Thanks again, fellas.

That loop to loop connection is so simple it scares me. But I'll give it a try. The only problem is I can't tie a bimini worth a chit. I hope a spider will do the trick almost as well.

I gotta learn that bimini one day.  

Anyone tried the Sufix braid?



> Pat swears by it because of the abrassion resistance,in compairisn with mono.. JMO...

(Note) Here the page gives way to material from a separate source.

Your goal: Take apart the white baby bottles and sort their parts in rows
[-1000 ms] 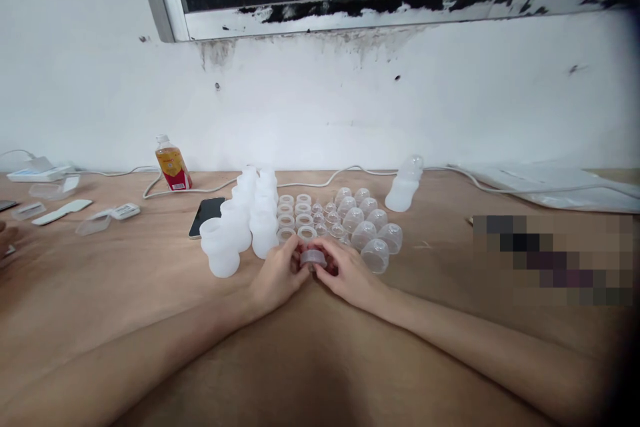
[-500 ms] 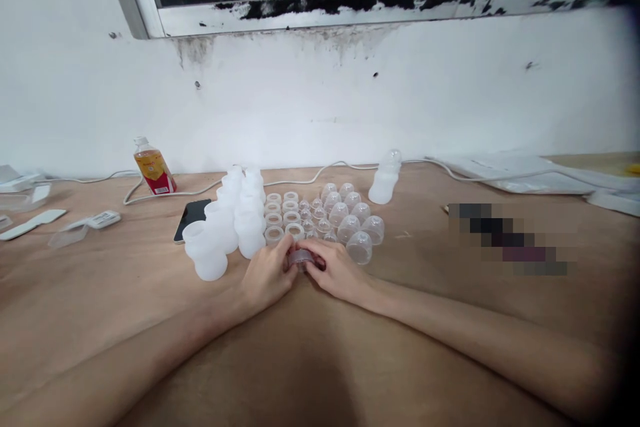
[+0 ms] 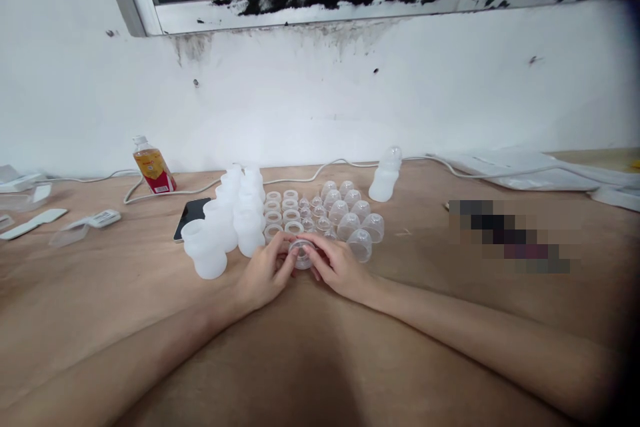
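Between both hands is a translucent baby bottle collar ring (image 3: 302, 261), its round opening turned up toward me. My left hand (image 3: 270, 267) pinches its left side with thumb and fingers. On the other side my right hand (image 3: 337, 267) grips it, the thumb at the opening. Whether a nipple sits inside the ring I cannot tell. Just beyond the hands stand rows of collar rings (image 3: 291, 216), small clear nipples (image 3: 319, 211) and clear dome caps (image 3: 360, 245). White frosted baby bottles (image 3: 206, 250) without tops are lined up to the left.
A capped baby bottle (image 3: 385, 175) stands at the back right. A phone (image 3: 191, 217) lies behind the bottles, near a drink bottle (image 3: 154, 167). A white cable (image 3: 320, 170) runs along the wall. Plastic bags (image 3: 515, 170) lie far right; plastic packaging (image 3: 83, 227) lies left.
The collar ring has been tilted so its round opening now faces up toward me. Both hands have shifted their fingers around it and stay in nearly the same place.
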The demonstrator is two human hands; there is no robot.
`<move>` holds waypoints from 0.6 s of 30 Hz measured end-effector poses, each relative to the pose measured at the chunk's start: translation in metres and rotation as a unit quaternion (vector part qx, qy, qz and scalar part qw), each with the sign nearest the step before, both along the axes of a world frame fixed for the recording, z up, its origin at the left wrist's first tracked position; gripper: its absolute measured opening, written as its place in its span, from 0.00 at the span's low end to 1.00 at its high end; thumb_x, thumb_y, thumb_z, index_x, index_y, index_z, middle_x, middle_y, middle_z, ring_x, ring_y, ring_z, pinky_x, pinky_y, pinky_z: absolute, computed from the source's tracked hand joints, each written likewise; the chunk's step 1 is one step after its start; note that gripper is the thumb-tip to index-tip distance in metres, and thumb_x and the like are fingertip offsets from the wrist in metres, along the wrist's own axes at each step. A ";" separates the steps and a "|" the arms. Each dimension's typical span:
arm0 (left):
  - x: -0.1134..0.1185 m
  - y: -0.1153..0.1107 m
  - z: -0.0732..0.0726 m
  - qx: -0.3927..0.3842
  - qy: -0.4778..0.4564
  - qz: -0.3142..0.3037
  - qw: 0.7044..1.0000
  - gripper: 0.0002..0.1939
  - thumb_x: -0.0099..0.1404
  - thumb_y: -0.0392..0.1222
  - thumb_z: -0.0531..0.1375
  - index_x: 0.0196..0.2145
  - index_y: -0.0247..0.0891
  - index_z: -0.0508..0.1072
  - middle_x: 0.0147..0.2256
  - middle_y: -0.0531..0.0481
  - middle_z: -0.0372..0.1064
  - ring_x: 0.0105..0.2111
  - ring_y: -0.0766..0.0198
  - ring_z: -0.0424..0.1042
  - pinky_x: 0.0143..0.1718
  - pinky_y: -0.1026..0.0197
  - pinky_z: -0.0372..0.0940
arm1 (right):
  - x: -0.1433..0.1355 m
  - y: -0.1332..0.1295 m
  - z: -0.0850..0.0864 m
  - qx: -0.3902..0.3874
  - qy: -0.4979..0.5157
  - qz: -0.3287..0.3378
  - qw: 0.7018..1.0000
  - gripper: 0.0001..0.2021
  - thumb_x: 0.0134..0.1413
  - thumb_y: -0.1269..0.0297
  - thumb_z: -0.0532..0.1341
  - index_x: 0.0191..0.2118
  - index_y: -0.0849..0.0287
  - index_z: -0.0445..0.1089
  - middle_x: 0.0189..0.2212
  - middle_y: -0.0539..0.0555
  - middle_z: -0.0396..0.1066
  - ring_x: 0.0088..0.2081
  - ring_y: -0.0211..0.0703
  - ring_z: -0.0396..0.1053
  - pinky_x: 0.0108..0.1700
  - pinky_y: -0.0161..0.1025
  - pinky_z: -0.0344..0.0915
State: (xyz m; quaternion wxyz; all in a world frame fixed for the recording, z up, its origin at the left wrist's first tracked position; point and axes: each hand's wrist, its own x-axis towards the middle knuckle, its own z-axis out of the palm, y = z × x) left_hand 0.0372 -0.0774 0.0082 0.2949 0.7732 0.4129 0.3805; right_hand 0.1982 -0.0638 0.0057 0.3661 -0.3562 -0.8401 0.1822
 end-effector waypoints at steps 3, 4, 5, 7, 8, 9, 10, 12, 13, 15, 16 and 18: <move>-0.001 0.002 -0.001 -0.004 0.002 0.003 1.000 0.11 0.61 0.44 0.47 0.39 0.37 0.60 0.27 0.50 0.69 0.24 0.67 0.68 0.26 0.66 0.63 | 0.000 0.000 0.000 -0.001 -0.009 -0.003 1.000 0.11 0.56 0.64 0.46 0.42 0.58 0.60 0.23 0.50 0.67 0.28 0.37 0.66 0.31 0.34 0.61; -0.001 0.002 -0.001 -0.004 0.006 0.004 1.000 0.10 0.61 0.44 0.47 0.39 0.37 0.59 0.27 0.51 0.68 0.24 0.67 0.68 0.25 0.66 0.63 | 0.000 0.000 0.000 -0.002 -0.011 -0.004 1.000 0.10 0.56 0.64 0.46 0.41 0.58 0.60 0.23 0.50 0.66 0.28 0.37 0.66 0.31 0.34 0.61; -0.001 0.002 -0.001 -0.004 0.011 0.005 1.000 0.10 0.61 0.44 0.47 0.38 0.38 0.59 0.26 0.51 0.68 0.23 0.68 0.68 0.25 0.66 0.63 | 0.000 0.000 0.000 -0.003 -0.014 -0.005 1.000 0.10 0.56 0.64 0.46 0.40 0.58 0.60 0.23 0.50 0.66 0.28 0.37 0.66 0.31 0.34 0.60; -0.001 0.003 -0.001 -0.002 0.023 0.003 1.000 0.09 0.62 0.44 0.47 0.38 0.38 0.58 0.25 0.52 0.68 0.22 0.68 0.68 0.24 0.66 0.62 | 0.000 0.000 0.001 -0.004 -0.017 -0.003 1.000 0.09 0.56 0.65 0.45 0.39 0.59 0.59 0.23 0.50 0.65 0.27 0.36 0.65 0.30 0.33 0.60; -0.001 0.003 -0.001 0.000 0.028 0.002 1.000 0.09 0.62 0.44 0.46 0.38 0.38 0.58 0.25 0.52 0.68 0.22 0.68 0.67 0.24 0.66 0.62 | 0.000 -0.001 0.001 -0.003 -0.018 0.000 1.000 0.09 0.56 0.65 0.45 0.38 0.59 0.59 0.23 0.49 0.65 0.26 0.36 0.65 0.30 0.33 0.59; -0.001 0.003 -0.001 0.003 0.033 0.001 0.999 0.09 0.62 0.44 0.46 0.38 0.38 0.58 0.25 0.52 0.67 0.22 0.68 0.67 0.24 0.67 0.61 | 0.000 -0.001 0.001 -0.004 -0.019 0.002 1.000 0.08 0.56 0.65 0.45 0.38 0.59 0.58 0.22 0.49 0.65 0.26 0.36 0.64 0.30 0.33 0.59; -0.001 0.002 -0.001 0.009 0.038 0.002 0.999 0.08 0.62 0.43 0.46 0.37 0.38 0.58 0.24 0.53 0.67 0.22 0.68 0.67 0.24 0.67 0.61 | 0.000 -0.001 0.001 -0.004 -0.020 0.005 1.000 0.08 0.56 0.65 0.45 0.38 0.59 0.58 0.22 0.49 0.64 0.25 0.35 0.64 0.30 0.33 0.59; -0.001 0.002 -0.001 0.023 0.046 0.005 0.999 0.07 0.62 0.42 0.46 0.37 0.38 0.58 0.23 0.54 0.66 0.22 0.69 0.65 0.24 0.67 0.59 | 0.000 -0.001 0.001 -0.002 -0.022 0.010 1.000 0.06 0.56 0.66 0.46 0.37 0.59 0.57 0.22 0.49 0.64 0.25 0.35 0.63 0.29 0.32 0.58; -0.001 0.002 0.000 0.030 0.052 0.005 0.998 0.07 0.61 0.41 0.46 0.36 0.38 0.58 0.22 0.54 0.66 0.22 0.69 0.65 0.24 0.67 0.59 | 0.000 -0.001 0.001 0.001 -0.024 0.012 1.000 0.06 0.55 0.67 0.46 0.36 0.58 0.57 0.22 0.48 0.63 0.24 0.35 0.63 0.29 0.32 0.58; -0.001 0.001 0.000 0.045 0.074 0.012 0.996 0.05 0.61 0.39 0.46 0.35 0.38 0.58 0.22 0.55 0.65 0.21 0.69 0.63 0.23 0.68 0.57 | -0.001 -0.001 0.000 0.007 -0.028 0.013 0.999 0.05 0.55 0.68 0.46 0.35 0.58 0.56 0.22 0.48 0.63 0.24 0.35 0.62 0.28 0.32 0.57; -0.001 0.001 0.000 0.052 0.089 0.019 0.995 0.04 0.60 0.39 0.47 0.34 0.38 0.59 0.22 0.55 0.64 0.21 0.70 0.63 0.23 0.68 0.56 | -0.001 -0.001 0.000 0.012 -0.029 0.012 0.999 0.04 0.55 0.68 0.46 0.34 0.58 0.56 0.23 0.49 0.63 0.24 0.35 0.62 0.28 0.32 0.57; 0.000 0.001 0.001 0.060 0.116 0.032 0.991 0.03 0.59 0.38 0.48 0.32 0.38 0.59 0.22 0.56 0.64 0.20 0.70 0.61 0.22 0.68 0.55 | -0.002 0.000 0.000 0.023 -0.029 0.008 0.999 0.04 0.55 0.68 0.46 0.33 0.58 0.56 0.24 0.49 0.63 0.25 0.35 0.62 0.29 0.32 0.57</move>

Kenny, are you talking about Spectra or Dacron in the sentence above? If you're refering to Dacron like I think, I could put 550 yards of 30lb on the spool. Hmm.


----------



## Drumdum (Jan 6, 2003)

Newsjeff said:


> Thanks again, fellas.
> 
> That loop to loop connection is so simple it scares me. But I'll give it a try. The only problem is I can't tie a bimini worth a chit. I hope a spider will do the trick almost as well.
> 
> ...


 He was refering to fireline,Jeff... Believe me,that loop ta loop is simple,but effective.. It is also efficent,when you wear out the mono,you simply clip one leg of the bimini off the ole mono and detach from loop,then re-bimini the mono,and use the existing loop on the braid to do your loop to loop again..


----------



## Newsjeff (Jul 22, 2004)

I won't be casting this reel. I might try if it was built with brake blocks.  

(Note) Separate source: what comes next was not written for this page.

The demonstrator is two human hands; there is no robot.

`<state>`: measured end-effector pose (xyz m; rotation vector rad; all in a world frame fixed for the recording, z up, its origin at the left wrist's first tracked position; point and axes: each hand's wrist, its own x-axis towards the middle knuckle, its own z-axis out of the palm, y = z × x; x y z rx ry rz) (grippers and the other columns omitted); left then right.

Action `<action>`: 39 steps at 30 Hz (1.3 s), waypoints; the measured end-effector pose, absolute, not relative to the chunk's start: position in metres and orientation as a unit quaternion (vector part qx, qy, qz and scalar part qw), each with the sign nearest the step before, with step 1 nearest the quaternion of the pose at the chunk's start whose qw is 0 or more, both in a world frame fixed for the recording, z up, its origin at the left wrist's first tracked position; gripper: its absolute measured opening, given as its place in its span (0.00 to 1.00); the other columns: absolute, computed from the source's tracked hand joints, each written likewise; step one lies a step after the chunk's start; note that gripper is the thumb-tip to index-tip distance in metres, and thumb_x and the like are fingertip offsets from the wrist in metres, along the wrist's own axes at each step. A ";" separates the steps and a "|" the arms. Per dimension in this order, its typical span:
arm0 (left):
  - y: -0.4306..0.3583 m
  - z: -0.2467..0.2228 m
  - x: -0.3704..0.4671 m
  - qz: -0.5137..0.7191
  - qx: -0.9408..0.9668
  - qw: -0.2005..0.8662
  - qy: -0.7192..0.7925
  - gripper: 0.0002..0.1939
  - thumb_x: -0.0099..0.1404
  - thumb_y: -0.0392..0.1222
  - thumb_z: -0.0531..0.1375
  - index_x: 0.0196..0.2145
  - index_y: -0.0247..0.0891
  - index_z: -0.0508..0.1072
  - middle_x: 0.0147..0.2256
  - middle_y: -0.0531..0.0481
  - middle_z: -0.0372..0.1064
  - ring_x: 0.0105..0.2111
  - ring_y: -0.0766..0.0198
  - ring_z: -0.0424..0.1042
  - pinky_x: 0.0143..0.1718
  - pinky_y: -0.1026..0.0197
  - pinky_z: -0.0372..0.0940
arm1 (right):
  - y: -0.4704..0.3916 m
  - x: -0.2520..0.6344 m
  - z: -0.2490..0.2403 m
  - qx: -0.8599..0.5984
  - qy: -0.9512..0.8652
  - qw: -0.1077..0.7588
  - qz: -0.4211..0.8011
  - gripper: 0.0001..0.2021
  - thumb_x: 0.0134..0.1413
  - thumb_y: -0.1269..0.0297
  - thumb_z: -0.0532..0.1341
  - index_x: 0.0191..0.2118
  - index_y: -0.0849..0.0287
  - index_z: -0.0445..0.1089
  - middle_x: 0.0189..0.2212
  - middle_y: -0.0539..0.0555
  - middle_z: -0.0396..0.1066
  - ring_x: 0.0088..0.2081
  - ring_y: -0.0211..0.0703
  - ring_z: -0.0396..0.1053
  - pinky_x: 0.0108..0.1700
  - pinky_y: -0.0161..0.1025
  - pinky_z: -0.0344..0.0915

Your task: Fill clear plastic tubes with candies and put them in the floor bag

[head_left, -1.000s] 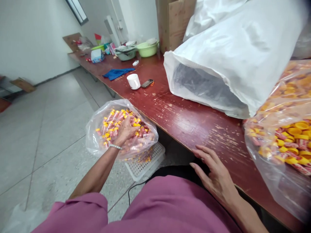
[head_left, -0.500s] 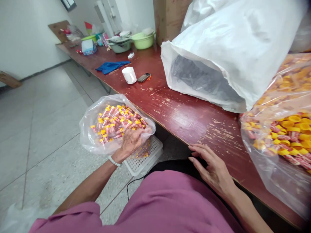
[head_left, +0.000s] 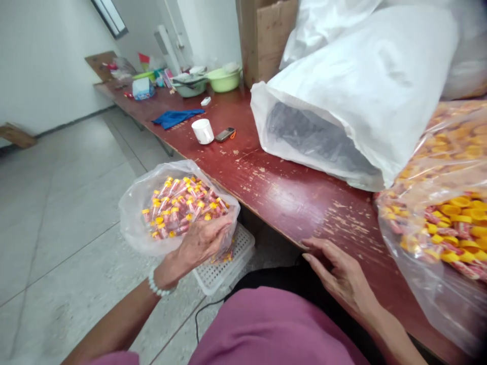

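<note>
A clear plastic bag (head_left: 133,218) full of small pink-labelled vials with yellow caps (head_left: 182,208) sits low beside the table edge. At its near right rim is my left hand (head_left: 203,241), wearing a beaded bracelet, with fingers bent and pressed together. Whatever they grip is hidden from view. My right hand (head_left: 338,266) rests by the front edge of the red table (head_left: 266,197), thumb and fingers apart, holding nothing visible. Under the bag stands a white perforated basket (head_left: 213,279) with more vials.
On the right lies another clear bag (head_left: 403,284) with yellow-capped vials. A large white sack (head_left: 365,76) opens toward me on the table. Further left are a white mug (head_left: 203,132), a phone (head_left: 225,134), a blue cloth (head_left: 177,118) and green basins (head_left: 223,81).
My left hand has drawn slightly toward my body along the bag's near rim, its wrist lower. The bag has shifted a little left. My right hand stays by the table edge. The view has tilted up.
</note>
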<state>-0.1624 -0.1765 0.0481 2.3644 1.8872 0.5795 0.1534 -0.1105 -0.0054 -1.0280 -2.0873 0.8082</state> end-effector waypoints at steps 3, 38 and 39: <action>-0.169 0.081 -0.161 0.181 0.773 0.056 0.605 0.13 0.65 0.38 0.52 0.46 0.43 0.71 0.41 0.49 0.75 0.36 0.64 0.74 0.37 0.64 0.66 | -0.099 0.160 -0.006 -0.421 -0.764 0.339 0.352 0.11 0.57 0.60 0.58 0.45 0.56 0.68 0.37 0.54 0.74 0.37 0.41 0.73 0.40 0.37 0.70; 0.179 0.011 0.022 0.236 0.771 0.006 0.591 0.29 0.51 0.30 0.57 0.53 0.39 0.66 0.45 0.44 0.69 0.46 0.52 0.65 0.46 0.53 0.60 | -0.066 0.195 -0.016 -0.540 -0.617 0.456 0.347 0.10 0.58 0.64 0.54 0.43 0.56 0.70 0.37 0.53 0.73 0.37 0.41 0.72 0.42 0.37 0.68; 0.169 0.008 0.021 0.236 0.780 0.008 0.579 0.27 0.52 0.30 0.56 0.51 0.40 0.68 0.44 0.45 0.69 0.46 0.53 0.66 0.46 0.54 0.60 | -0.066 0.195 -0.015 -0.540 -0.617 0.455 0.348 0.10 0.58 0.64 0.54 0.43 0.56 0.70 0.37 0.53 0.73 0.37 0.41 0.72 0.41 0.37 0.68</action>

I'm not too worried about the braid getting torn up on the bar. Maybe I should be.   

Other than crossing lines, why not put the braid on top? 

I bought 300 yards of 50lb Power Pro and 500 yards of 30lb Sufix Tri. today. I haven't spooled the reel yet. 

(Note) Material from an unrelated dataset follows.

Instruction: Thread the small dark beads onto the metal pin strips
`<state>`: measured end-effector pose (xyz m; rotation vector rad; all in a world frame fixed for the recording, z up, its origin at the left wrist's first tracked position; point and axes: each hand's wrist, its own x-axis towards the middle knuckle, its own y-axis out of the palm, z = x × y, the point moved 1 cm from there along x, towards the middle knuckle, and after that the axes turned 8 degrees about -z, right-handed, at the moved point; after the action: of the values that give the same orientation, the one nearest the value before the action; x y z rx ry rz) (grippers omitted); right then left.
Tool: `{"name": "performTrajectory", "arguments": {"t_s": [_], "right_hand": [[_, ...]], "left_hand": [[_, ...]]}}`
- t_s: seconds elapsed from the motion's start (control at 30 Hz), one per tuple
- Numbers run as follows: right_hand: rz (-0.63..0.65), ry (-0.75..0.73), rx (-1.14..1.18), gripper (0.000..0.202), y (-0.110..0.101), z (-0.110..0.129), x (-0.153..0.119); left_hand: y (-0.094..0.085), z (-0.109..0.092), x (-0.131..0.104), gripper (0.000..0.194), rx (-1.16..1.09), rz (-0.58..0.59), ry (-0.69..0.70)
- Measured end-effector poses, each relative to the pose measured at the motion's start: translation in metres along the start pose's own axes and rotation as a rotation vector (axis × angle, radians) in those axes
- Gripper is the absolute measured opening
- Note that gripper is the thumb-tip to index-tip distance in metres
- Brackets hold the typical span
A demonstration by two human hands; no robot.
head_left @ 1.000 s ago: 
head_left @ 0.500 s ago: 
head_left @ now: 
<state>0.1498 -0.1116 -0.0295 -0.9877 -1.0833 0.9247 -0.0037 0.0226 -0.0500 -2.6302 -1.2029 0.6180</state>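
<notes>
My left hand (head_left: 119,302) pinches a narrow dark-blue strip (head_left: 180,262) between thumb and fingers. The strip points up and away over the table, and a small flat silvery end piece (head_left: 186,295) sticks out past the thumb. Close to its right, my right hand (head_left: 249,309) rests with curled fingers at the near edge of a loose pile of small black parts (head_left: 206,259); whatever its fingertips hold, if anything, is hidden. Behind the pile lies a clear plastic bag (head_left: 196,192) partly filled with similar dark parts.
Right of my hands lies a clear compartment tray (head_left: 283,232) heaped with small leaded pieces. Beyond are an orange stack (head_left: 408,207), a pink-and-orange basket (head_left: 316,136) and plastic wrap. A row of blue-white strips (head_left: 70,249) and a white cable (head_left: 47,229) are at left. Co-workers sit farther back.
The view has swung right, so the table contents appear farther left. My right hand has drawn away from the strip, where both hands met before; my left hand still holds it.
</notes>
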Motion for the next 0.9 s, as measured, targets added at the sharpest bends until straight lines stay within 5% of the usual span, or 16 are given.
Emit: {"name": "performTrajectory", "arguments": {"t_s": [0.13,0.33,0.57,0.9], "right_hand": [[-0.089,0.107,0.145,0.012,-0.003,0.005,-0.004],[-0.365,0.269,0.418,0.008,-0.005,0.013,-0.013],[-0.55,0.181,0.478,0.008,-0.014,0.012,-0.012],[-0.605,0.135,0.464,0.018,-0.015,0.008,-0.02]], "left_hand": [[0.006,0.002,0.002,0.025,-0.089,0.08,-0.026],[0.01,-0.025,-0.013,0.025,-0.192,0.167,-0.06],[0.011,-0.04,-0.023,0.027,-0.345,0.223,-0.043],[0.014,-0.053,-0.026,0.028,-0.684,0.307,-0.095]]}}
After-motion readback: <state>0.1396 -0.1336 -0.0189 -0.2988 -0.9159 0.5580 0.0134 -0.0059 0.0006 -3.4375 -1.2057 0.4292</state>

I'm just wondering if 50lb braid on top would be better. Just back off the drag if the fish gets into the mono.


----------



## fishloser (Jul 18, 2002)

Newsjeff said:


> I won't be casting this reel. I might try if it was built with brake blocks.
> 
> I'm not too worried about the braid getting torn up on the bar. Maybe I should be.
> 
> ...


 IMHO thats the way to go. If fish gets into mono you know he/she's out 300 yds+, and that my friend, be a bigun.


----------



## RedskinFan228 (Jun 28, 2004)

> i've always just used mono , what happens when the glue on the 'tape' goes bad or if ya decide to take the tape off ya have a 'gummie' mess ..
> -------------------------
> derf


I dont use tape on my reels I use mono to prevent the slipping. However if you end up with a gummy mess when you remove the line just get some laqure thinner and pour a little on a rag and wipe it off. The laqure thinner will dissolve the glue. Be careful around plastic parts because ut will disolve that too


----------



## Drumdum (Jan 6, 2003)

Actually lighter fluid will remove glue and a little less volatile towards plastic than is laquer thinner..


----------



## RedskinFan228 (Jun 28, 2004)

Drumdum said:


> Actually lighter fluid will remove glue and a little less volatile towards plastic than is laquer thinner..


That is correct....as a expainter I always had laqure thinner around and never had lighter fluid. But thanks for the reminder


----------



## Elkhunter (Jun 18, 2004)

Rubbing alcohol will get it off might not be as quick as the other 2 but will work.


----------



## Drumdum (Jan 6, 2003)

RedskinFan228 said:


> That is correct....as a expainter I always had laqure thinner around and never had lighter fluid. But thanks for the reminder


 Xpainter?? Autos?


----------